Recently I had the opportunity to go on an overnight fishing charter in Moreton Bay, and to my surprise it turned out to be quite exciting and successful. In this month’s article I’ll discuss what’s involved when you go on a charter, everything from the services to the cost, and how to go about finding a good operator.


One of the main factors when organising a charter is ascertaining where you would like to fish and what type of fishing you wish to pursue. Whether it’s chasing marlin out wide, targeting sportfish on light gear or even chasing the ever elusive snapper off the Barwons you need to have an idea before you start your search. It’s all about concentrating your efforts on what fishing you want to try. From there you can go about planning your trip and finding a charter that can you put you on the fish at the right price.


When considering booking a trip on a charter boat certain things have to be taken into consideration. Most charter operators cater to your needs in that gear is usually supplied unless specified. Bait and lunch is also thrown into the mix most of the time.

Another positive for the charter experience is the comfort factor whereby most of your needs are looked after, whether its assistance with different fishing techniques or preferred baits, most are more than happy to cater to your needs.

One of the most key aspects when looking into charters is reputation and safety. It really does pay off to put an ear out for operators who can put clients on to fish most of the time, as well as having an up to date safety gear and precautions set in place to ensure their clients safety.
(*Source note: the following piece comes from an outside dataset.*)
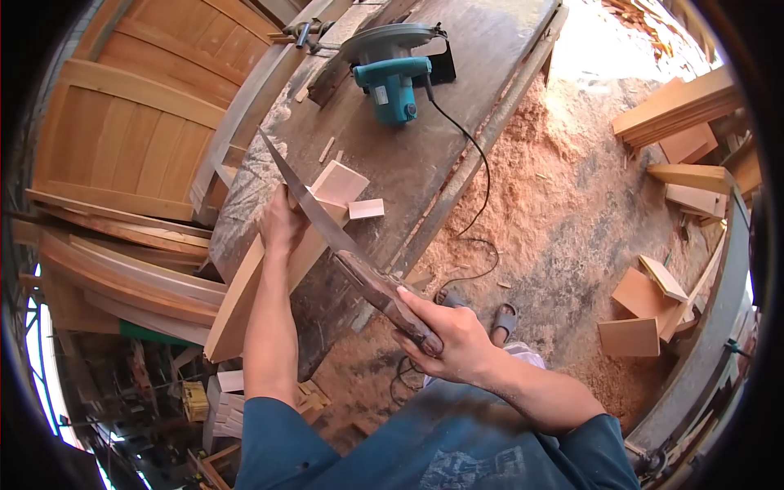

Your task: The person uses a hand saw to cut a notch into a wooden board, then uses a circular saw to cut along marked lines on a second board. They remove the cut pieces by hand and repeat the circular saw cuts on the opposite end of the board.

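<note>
My right hand is closed around the dark wooden handle of a handsaw. The long, tapering blade points to the upper left and passes across a pale wooden board. The board lies slanted over the near left end of the workbench. On that board, left of the blade, my left hand grips its edge; some of its fingers are hidden. Beyond the blade sits a pale wooden block, with a smaller offcut beside it.
A teal circular saw stands farther up the bench, its black cord trailing to the floor. Panelled wooden doors and curved boards are at the left. Sawdust covers the floor. Wood pieces lie at the right.
</note>
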Demonstrator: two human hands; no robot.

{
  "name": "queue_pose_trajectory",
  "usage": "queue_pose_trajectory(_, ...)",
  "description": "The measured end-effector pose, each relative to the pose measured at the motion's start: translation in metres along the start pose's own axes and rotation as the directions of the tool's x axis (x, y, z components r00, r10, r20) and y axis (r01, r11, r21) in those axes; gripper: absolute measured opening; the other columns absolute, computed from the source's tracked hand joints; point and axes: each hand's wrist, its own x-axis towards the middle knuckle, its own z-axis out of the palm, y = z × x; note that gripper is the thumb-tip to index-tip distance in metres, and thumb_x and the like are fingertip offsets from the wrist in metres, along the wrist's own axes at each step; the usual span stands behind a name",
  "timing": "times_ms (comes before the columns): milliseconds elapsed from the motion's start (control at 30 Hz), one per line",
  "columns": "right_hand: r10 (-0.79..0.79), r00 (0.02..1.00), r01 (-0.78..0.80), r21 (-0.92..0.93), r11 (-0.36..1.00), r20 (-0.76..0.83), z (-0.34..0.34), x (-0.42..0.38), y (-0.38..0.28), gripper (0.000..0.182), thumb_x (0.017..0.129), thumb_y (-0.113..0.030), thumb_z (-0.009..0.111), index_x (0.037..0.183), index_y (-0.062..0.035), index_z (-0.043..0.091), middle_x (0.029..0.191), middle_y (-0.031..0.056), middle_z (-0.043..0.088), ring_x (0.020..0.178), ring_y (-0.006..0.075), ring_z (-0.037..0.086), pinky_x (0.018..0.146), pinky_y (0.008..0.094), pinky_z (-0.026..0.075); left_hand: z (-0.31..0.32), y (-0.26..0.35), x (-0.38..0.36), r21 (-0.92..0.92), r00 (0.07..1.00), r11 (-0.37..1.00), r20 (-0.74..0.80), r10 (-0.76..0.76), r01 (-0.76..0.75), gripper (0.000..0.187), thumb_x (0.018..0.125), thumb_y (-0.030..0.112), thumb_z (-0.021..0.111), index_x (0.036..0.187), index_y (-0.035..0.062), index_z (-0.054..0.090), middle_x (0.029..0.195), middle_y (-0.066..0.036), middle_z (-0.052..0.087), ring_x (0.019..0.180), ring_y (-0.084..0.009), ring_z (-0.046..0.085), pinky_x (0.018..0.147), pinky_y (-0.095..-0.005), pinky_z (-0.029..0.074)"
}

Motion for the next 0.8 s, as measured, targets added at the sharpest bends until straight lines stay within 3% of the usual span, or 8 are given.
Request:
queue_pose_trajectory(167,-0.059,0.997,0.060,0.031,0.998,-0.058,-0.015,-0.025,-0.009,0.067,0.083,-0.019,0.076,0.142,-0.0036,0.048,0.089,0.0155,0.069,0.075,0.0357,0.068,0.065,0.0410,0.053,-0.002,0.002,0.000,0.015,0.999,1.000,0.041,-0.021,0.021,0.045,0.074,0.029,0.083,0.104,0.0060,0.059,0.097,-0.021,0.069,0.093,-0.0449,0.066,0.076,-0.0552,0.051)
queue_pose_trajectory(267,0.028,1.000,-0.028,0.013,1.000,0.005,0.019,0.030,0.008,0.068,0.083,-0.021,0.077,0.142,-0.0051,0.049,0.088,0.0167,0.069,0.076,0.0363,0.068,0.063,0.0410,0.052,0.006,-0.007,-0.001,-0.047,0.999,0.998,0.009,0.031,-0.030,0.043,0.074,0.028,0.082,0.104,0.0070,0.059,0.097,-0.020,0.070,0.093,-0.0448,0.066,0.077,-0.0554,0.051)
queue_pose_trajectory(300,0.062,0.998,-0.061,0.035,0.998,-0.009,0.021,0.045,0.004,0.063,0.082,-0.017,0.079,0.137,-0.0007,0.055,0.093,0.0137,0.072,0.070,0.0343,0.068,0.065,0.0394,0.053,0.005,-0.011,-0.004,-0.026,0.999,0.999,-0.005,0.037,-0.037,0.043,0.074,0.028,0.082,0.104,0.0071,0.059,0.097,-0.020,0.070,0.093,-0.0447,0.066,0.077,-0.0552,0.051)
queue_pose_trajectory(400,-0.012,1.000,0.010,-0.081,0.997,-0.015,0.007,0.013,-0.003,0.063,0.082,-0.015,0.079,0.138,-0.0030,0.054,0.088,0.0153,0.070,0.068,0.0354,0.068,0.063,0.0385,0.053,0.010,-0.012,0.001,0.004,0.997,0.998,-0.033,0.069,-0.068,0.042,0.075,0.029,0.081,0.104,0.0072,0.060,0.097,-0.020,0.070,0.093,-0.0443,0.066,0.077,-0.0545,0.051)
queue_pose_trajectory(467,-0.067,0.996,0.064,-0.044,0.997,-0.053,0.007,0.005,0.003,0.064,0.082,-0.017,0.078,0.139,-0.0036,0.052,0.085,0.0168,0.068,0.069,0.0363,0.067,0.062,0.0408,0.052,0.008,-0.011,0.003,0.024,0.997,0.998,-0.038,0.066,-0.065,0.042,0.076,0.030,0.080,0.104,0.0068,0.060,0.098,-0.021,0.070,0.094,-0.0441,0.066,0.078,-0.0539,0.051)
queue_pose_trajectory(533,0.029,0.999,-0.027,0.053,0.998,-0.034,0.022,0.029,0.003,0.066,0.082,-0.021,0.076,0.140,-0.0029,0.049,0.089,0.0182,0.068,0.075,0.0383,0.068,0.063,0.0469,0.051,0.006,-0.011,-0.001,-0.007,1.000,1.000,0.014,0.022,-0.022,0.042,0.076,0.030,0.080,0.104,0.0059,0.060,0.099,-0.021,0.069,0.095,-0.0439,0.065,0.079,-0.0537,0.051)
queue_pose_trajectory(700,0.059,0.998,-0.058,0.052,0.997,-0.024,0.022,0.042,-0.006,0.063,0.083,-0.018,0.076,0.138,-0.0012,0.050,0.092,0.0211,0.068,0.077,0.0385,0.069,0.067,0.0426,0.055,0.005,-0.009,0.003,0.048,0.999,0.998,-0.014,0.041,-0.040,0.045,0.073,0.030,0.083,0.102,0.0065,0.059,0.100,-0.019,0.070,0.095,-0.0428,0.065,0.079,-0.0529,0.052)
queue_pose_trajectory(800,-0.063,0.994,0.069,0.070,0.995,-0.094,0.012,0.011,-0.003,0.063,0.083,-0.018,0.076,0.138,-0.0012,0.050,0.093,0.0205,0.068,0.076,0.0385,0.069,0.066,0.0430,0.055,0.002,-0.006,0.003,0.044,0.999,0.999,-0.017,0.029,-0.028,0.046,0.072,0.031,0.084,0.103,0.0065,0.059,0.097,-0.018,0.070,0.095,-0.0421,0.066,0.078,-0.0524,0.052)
Reputation and word of mouth is a major part in this business, I have personally experienced my fair share of great trips just through word of mouth. On the other I have also encountered some rather unpleasant trips, through not adhering to the advice of others.


Taking a trip on a charter boat is often considered as being quite a dear day out on the water.
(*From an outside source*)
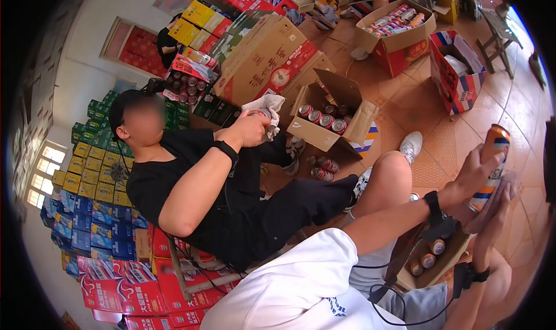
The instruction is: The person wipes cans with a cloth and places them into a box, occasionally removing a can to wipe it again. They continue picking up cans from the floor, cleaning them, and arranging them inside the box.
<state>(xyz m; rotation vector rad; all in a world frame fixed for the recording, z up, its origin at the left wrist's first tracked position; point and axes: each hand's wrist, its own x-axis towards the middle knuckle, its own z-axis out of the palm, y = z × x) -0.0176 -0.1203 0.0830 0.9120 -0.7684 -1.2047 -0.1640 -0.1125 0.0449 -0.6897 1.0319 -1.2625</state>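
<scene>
Left hand [472,176] grasps a slim metal can [497,141], fingers wrapped round its side; smooth cylinder, glossy orange and silver with a dark blue band, tilted, held in the air beyond the upper right corner of the open carton [449,266] between the knees. Right hand [492,220] lies along a soft, creased, pinkish-grey cloth [479,219] by the can's lower end, fingers stretched; cannot tell if it pinches the fabric. Carton is plain brown corrugated board, boxy; round-topped orange cans [428,261] sit inside, near its left and upper edges. Floor [437,150] is shiny terracotta tile. Co-worker in black fabric holds a rumpled white rag [269,107] round another can, near a flapped cardboard box [315,136] of upright cans.
</scene>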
Most day trips, depending on the location and distance travelled, are around about the $200-400 dollar mark and even more for an overnight trip. The question is can you really justify forking out the amount of money for one day’s fishing?

The answer to this question comes in many forms. It basically comes back to what I have said in the ‘service’ section of this article, in that for those who have no means of getting amongst the bigger stuff outside, or those who do not own a boat full stop. A charter is well worth the money if the right research is put in prior to booking. Researching the weather, tide, boat, crew and the general fishing climate will help you discover when will be a worthwhile time on the water. The age old saying of ‘you get what you pay for’ definitely fits this topic. Operators who have a reputation for good service and just a good general atmosphere you will pay more for, but guaranteed you will enjoy the charter experience a lot more if you pay the extra dollars.
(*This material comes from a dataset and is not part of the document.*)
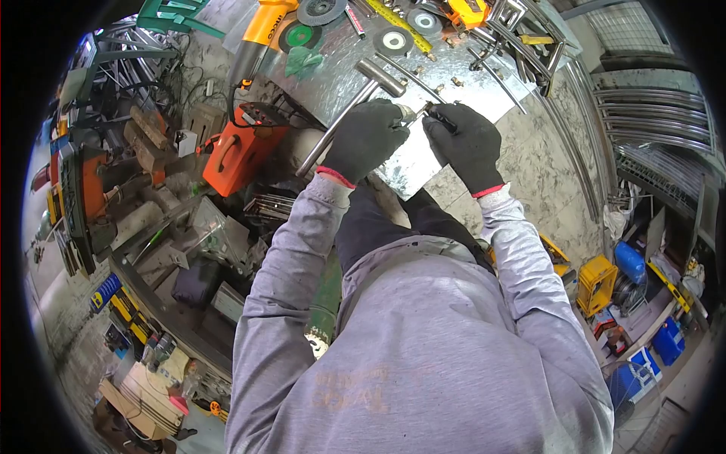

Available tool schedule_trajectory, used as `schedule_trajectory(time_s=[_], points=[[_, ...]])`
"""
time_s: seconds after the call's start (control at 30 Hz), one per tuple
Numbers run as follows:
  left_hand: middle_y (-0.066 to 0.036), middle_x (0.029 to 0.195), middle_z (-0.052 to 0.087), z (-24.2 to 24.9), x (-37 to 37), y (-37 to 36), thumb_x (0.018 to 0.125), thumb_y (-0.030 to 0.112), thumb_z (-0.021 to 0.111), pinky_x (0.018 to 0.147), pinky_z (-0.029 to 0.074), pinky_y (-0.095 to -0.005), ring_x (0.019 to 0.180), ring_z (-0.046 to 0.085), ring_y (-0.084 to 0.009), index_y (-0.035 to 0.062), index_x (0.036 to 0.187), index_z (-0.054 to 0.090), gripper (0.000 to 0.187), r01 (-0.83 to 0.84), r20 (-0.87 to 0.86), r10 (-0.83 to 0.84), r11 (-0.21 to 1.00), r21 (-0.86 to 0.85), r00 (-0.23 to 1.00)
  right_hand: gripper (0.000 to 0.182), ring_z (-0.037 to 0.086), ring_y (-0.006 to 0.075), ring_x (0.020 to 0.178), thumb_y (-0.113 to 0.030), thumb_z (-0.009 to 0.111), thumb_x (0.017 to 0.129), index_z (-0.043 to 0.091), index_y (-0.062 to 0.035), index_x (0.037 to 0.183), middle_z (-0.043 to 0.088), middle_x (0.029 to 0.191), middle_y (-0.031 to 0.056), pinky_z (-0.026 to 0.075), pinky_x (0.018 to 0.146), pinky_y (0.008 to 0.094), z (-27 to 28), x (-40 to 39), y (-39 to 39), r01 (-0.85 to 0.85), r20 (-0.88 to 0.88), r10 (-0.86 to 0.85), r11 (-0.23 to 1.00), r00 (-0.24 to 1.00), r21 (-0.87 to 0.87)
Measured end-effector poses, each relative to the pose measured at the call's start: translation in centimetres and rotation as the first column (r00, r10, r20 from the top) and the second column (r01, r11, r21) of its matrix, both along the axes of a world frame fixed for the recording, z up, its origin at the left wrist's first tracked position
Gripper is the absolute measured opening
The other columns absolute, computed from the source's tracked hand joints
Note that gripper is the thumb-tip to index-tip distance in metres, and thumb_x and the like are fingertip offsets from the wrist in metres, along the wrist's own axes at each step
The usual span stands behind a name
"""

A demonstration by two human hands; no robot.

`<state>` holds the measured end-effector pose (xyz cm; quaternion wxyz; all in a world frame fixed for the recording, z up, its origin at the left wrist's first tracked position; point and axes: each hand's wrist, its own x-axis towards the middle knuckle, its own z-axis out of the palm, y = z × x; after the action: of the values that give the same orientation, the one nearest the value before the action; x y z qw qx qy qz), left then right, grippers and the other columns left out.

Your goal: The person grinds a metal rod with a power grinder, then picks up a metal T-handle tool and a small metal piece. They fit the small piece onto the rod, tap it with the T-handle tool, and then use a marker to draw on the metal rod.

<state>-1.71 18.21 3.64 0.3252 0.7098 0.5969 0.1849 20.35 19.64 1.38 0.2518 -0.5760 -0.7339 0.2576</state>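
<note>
My left hand (367, 136), in a black glove with a red cuff, is closed in a pinch, with a small pale piece (407, 115) at its fingertips. Close beside it, my right hand (469, 145) is closed around a small dark object (437, 115) whose kind I cannot make out. The fingertips of both hands almost meet above a shiny metal sheet tabletop (412, 163). A steel hammer (380, 76) lies by my left hand, its long handle running down past the wrist. Just beyond my hands are a thin metal rod (408, 76) and several small brass-coloured fittings (457, 81).
A yellow power tool (265, 26), grinding discs (394, 41) and a yellow ruler (401, 26) lie at the table's far side. Metal tube pieces (522, 45) are piled at far right. An orange machine (240, 155) stands left, a yellow crate (597, 285) right.
</note>
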Motion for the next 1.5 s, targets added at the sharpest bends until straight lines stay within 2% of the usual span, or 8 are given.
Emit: schedule_trajectory(time_s=[0.23, 0.63, 0.83, 1.0, 1.2, 1.33, 1.4, 1.5], points=[[-0.019, 0.107, 0.074, 0.2, 0.1, -0.1, 0.092, 0.026, 0.078, 0.091, 0.056, -0.0485, 0.103, 0.071, -0.0386, 0.0061, 0.117, 0.078, 0.033, 0.016, -0.048, -0.019, 0.998, -0.067, 0.999, 0.025, 0.075, 0.0314, 0.086, -0.036, 0.077, 0.094, 0.082, -0.0151, 0.107, 0.078, 0.097, 0.0090, 0.059, 0.076, 0.0424, 0.0, 0.0, 0.1, -0.020, 0.013, 0.019, 1.000, 1.000, 0.022], [-0.018, 0.102, 0.073, -0.3, 0.4, -1.2, 0.090, 0.027, 0.079, 0.085, 0.057, -0.0475, 0.097, 0.071, -0.0390, 0.0046, 0.112, 0.077, 0.031, -0.078, 0.041, 0.076, 0.996, 0.049, 0.996, 0.026, 0.073, 0.0342, 0.081, -0.037, 0.075, 0.095, 0.081, -0.0140, 0.107, 0.075, 0.090, 0.0113, 0.059, 0.074, 0.0446, 0.2, 0.1, 0.5, -0.096, 0.062, 0.094, 0.995, 0.994, 0.034], [-0.016, 0.108, 0.076, -0.5, 0.7, -2.0, 0.091, 0.028, 0.078, 0.083, 0.059, -0.0450, 0.096, 0.074, -0.0365, 0.0087, 0.119, 0.078, 0.034, -0.107, -0.070, 0.108, 0.994, 0.026, 0.992, 0.027, 0.073, 0.0332, 0.079, -0.034, 0.078, 0.091, 0.081, -0.0137, 0.108, 0.074, 0.088, 0.0103, 0.058, 0.072, 0.0441, 0.2, 0.5, 0.2, -0.113, 0.002, 0.113, 0.990, 0.994, 0.087], [-0.015, 0.104, 0.075, -0.4, 1.2, -2.2, 0.088, 0.020, 0.077, 0.084, 0.059, -0.0462, 0.096, 0.073, -0.0355, 0.0086, 0.110, 0.080, 0.025, -0.147, 0.041, 0.144, 0.984, 0.099, 0.989, 0.027, 0.073, 0.0322, 0.079, -0.033, 0.079, 0.089, 0.081, -0.0138, 0.107, 0.073, 0.086, 0.0092, 0.058, 0.072, 0.0438, 1.0, 0.0, 0.1, -0.072, 0.022, 0.071, 0.997, 0.997, 0.027], [-0.019, 0.106, 0.075, -1.5, 1.5, -2.3, 0.088, 0.023, 0.082, 0.084, 0.060, -0.0465, 0.093, 0.073, -0.0397, 0.0067, 0.107, 0.078, 0.025, -0.128, -0.063, 0.155, 0.943, 0.307, 0.986, 0.026, 0.073, 0.0312, 0.080, -0.034, 0.080, 0.089, 0.081, -0.0140, 0.105, 0.074, 0.088, 0.0081, 0.058, 0.072, 0.0437, 0.8, -0.6, -0.1, -0.010, 0.038, 0.010, 1.000, 0.999, -0.007], [-0.022, 0.102, 0.075, -1.3, 1.6, -2.7, 0.086, 0.025, 0.085, 0.083, 0.058, -0.0498, 0.092, 0.073, -0.0418, 0.0052, 0.103, 0.078, 0.027, -0.126, -0.019, 0.137, 0.949, 0.289, 0.990, 0.023, 0.073, 0.0315, 0.080, -0.033, 0.080, 0.089, 0.081, -0.0143, 0.102, 0.074, 0.089, 0.0082, 0.058, 0.072, 0.0437, 0.5, -0.3, -0.1, -0.025, 0.016, 0.024, 0.999, 1.000, 0.047], [-0.022, 0.105, 0.075, -1.4, 0.9, -3.0, 0.086, 0.027, 0.084, 0.084, 0.057, -0.0521, 0.095, 0.072, -0.0422, 0.0040, 0.107, 0.077, 0.032, -0.269, -0.166, 0.392, 0.828, 0.492, 0.905, 0.022, 0.073, 0.0302, 0.076, -0.031, 0.080, 0.089, 0.082, -0.0134, 0.102, 0.075, 0.087, 0.0084, 0.058, 0.071, 0.0426, 0.9, -0.2, 0.0, -0.031, 0.034, 0.030, 0.999, 0.999, 0.039], [-0.020, 0.109, 0.074, -1.4, -1.0, -3.0, 0.088, 0.026, 0.082, 0.087, 0.056, -0.0521, 0.099, 0.071, -0.0410, 0.0040, 0.114, 0.075, 0.035, -0.249, -0.359, 0.450, 0.839, 0.484, 0.817, 0.021, 0.072, 0.0288, 0.072, -0.029, 0.081, 0.089, 0.082, -0.0124, 0.102, 0.074, 0.083, 0.0088, 0.058, 0.071, 0.0416, 1.0, 0.1, -0.1, -0.049, 0.035, 0.047, 0.997, 0.998, 0.060]])
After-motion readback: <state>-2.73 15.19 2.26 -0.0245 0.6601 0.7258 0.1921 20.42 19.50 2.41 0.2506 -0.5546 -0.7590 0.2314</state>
Spending a day out on charter boat can be one of the most enjoyable days an angler can have. I’m not sure if it’s the fact of knowing that you don’t have to clean all the fishing gear or boat when you get home, or just enjoying the non stress environment, in that you’re not having anchoring dramas or the GPS is playing up. In terms of justifying the money I believe it is well worth the money if you choose an operator with a good reputation and a good crew. Hopefully this time next month I will be reporting back on my trip to Weipa, and all the tackle I lost! Fingers crossed.